= Aim of the exercise =
Within the lines below, the span from the line with "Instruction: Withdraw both" to the line with "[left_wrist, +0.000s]", both ends included, is to be reproduced exactly, with pictures omitted.

= Given information =
══════════

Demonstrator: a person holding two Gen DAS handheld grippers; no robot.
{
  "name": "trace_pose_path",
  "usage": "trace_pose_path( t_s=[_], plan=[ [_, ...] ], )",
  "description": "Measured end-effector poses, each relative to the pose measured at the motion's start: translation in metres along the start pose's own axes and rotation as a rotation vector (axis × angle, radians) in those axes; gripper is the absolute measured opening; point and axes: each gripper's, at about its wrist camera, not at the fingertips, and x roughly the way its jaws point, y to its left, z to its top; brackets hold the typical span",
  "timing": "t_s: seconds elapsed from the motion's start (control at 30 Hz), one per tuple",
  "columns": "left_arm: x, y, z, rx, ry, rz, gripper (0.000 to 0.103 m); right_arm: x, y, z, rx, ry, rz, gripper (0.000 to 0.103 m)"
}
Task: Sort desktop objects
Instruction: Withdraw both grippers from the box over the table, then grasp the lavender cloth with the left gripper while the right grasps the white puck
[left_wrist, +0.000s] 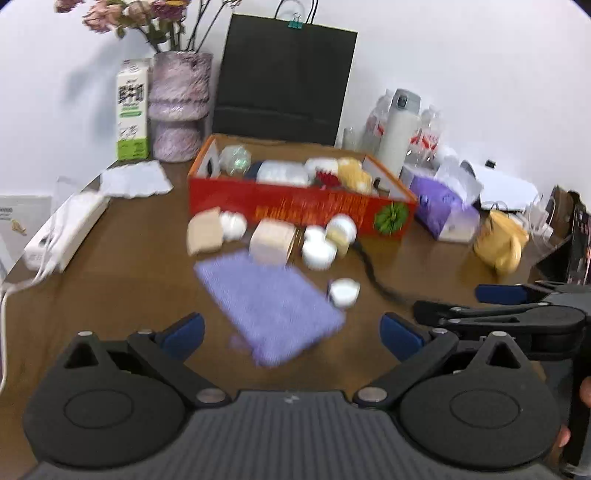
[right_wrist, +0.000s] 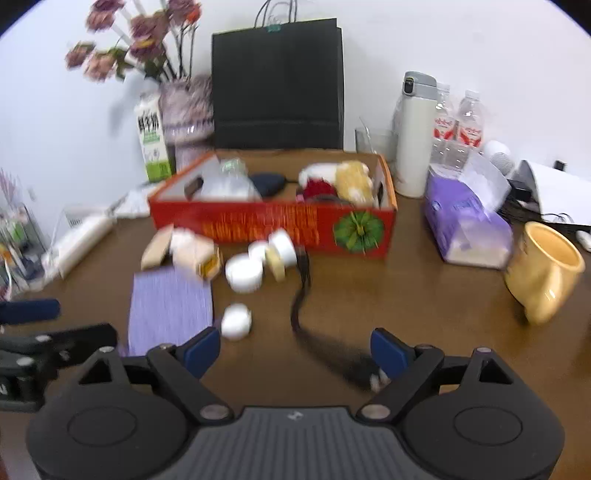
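The purple cloth (left_wrist: 267, 310) lies flat on the brown desk (left_wrist: 110, 266), just in front of the red box (left_wrist: 295, 206), with 1 small white jar (left_wrist: 344, 291) beside its right edge and a cluster of white jars (left_wrist: 325, 240) and small cartons (left_wrist: 273, 240) between it and the box. It looks soft, light and limp, so it would likely sag when lifted; a pinch at a free corner or edge seems the best hold. The jars look stiff and smooth, perhaps slippery, best taken across their sides. A black cord (right_wrist: 301, 295) trails toward the right gripper (right_wrist: 295, 350). Both that claw and the left gripper (left_wrist: 291, 332) are spread wide and hold nothing. Writing on the box and the milk carton (left_wrist: 132, 110) is too blurred to read.
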Motion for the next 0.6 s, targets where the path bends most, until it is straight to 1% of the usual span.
trace_pose_path(
  t_s=[0.07,0.17,0.23,0.3,0.37,0.43,0.53,0.6],
  plan=[
    [-0.011,0.003,-0.018,0.013,-0.016,-0.018,0.103,-0.014,0.004,-0.022,-0.009,-0.030,-0.012,0.088],
    [-0.028,0.008,-0.042,0.024,-0.046,-0.022,0.103,-0.037,0.012,-0.054,-0.008,-0.074,0.006,0.088],
    [-0.039,0.009,-0.062,0.019,-0.060,-0.024,0.103,-0.051,0.020,-0.075,-0.056,-0.103,0.028,0.089],
    [-0.049,0.009,-0.082,-0.010,-0.071,0.007,0.103,-0.061,0.028,-0.096,-0.115,-0.130,0.000,0.089],
    [-0.054,0.006,-0.094,-0.020,-0.087,0.022,0.103,-0.066,0.033,-0.113,-0.141,-0.127,-0.023,0.089],
    [-0.055,0.001,-0.101,0.008,-0.099,0.041,0.103,-0.070,0.033,-0.124,-0.134,-0.125,-0.004,0.089],
    [-0.048,-0.004,-0.106,0.047,-0.068,0.073,0.103,-0.078,0.029,-0.124,-0.093,-0.169,0.007,0.094],
    [-0.046,-0.004,-0.107,0.045,-0.055,0.070,0.103,-0.073,0.027,-0.123,-0.074,-0.137,-0.002,0.093]
  ],
)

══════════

= Written solution =
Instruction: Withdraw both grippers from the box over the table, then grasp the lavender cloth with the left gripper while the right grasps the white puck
[left_wrist, +0.000s] 

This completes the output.